Wagner: Es geht gar nicht um besser. Es ist eine ganz andere Richtung, wie ich das Stück sehe. Man muss es ja nicht reaktionär sehen. Man kann auch sagen: Was da aufgeladen wurde in der Schlussansprache, was wir heute darauf projizieren, ist nicht zu Wagners Zeit entstanden, sondern kommt durch die Rezeptionsgeschichte und die politischen Umstände. Wenn Sachs eine ,heil'ge deutsche Kunst' fordert, kann ich die Rezeptionsgeschichte nicht außen vor lassen, gerade in Bayreuth nicht. Wenn jemand hier auf der Bühne steht und die ,heil'ge deutsche Kunst' fordert, muss ich sagen: Da gab es schon mal einen. Das ist ein ziemlich übles Thema, was Bayreuth angeht. Für mich gibt es die ,heil'ge deutsche Kunst' heute nicht mehr, und für mich gab es sie auch damals nicht.
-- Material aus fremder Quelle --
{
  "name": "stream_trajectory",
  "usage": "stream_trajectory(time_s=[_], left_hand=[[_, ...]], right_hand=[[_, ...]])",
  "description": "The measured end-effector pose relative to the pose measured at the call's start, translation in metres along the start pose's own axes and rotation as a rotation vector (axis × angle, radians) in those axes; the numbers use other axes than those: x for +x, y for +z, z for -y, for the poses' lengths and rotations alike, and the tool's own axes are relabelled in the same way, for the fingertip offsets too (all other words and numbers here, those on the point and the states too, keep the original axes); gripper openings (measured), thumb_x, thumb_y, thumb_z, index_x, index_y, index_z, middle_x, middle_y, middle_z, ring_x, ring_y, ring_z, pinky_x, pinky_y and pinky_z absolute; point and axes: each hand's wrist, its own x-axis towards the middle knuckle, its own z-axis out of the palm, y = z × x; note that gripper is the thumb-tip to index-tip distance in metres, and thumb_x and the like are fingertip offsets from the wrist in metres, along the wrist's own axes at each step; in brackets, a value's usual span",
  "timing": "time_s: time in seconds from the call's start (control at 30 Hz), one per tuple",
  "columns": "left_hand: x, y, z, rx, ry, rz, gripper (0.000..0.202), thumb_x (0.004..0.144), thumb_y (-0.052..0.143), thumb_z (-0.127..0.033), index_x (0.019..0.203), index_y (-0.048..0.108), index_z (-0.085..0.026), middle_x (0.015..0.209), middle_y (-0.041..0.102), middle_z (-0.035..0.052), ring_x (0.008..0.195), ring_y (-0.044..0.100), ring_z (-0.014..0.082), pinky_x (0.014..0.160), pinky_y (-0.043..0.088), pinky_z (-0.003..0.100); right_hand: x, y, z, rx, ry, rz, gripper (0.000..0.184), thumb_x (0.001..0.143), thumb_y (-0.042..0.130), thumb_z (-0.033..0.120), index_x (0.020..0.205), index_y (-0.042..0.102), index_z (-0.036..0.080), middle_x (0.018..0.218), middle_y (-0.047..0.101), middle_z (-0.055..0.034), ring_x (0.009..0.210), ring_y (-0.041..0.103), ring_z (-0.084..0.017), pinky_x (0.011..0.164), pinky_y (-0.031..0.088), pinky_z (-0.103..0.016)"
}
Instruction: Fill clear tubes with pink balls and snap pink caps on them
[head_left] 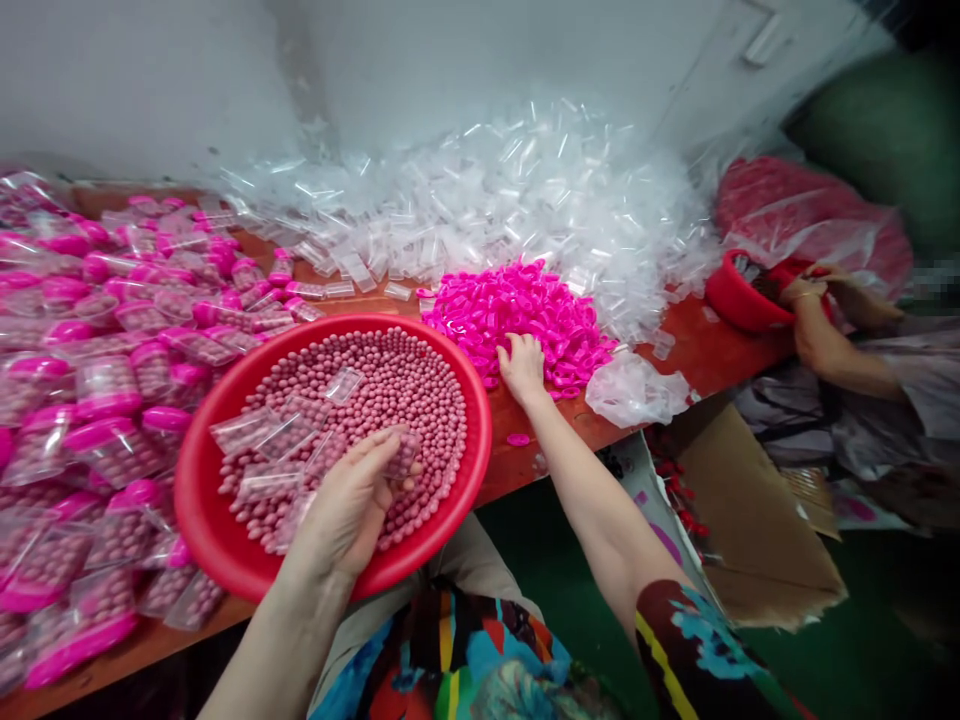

SZ: Was ist der Reiz, hier Festspielchefin zu werden?

Wagner: Ich glaube, dass man Bayreuth dahin führen soll, dass es Vorreiter in der Wagnerinterpretation wird. Dass es neue Interpretationsanstöße gibt. Es geht, plump gesagt, nicht nur darum, etwas zu bewahren, sondern auch darum, es zu entwickeln. Und ich glaube, dass noch Entwicklungspotential da ist. Klar, irgendwann einmal ist das aufgebraucht. Chéreau, Heiner Müller, Schlingensief - das sind Sachen, die so noch nie auf einer Opernbühne standen. Das kann man mögen oder nicht, aber es ist innovativ, solche Experimente zu wagen. Und Bayreuth kann Experimente wagen.

SZ: Haben Sie Ihr Festspielkonzept schon eingereicht?

Wagner: Nö. Das ist im Kopf. Es ist teilweise verschriftlicht. Aber es gibt ja auch gar kein Verfahren. Wieso also sollte ich im Moment etwas einreichen?

SZ: Was machen Sie, wenn Sie nicht Bayreuther Festspielchefin werden?

Wagner: Dann inszeniere ich weiter.

SZ: Gibt's schon etwas Neues?

Wagner: "Rienzi" in Bremen, mit der Deutschen Oper Berlin verhandele ich.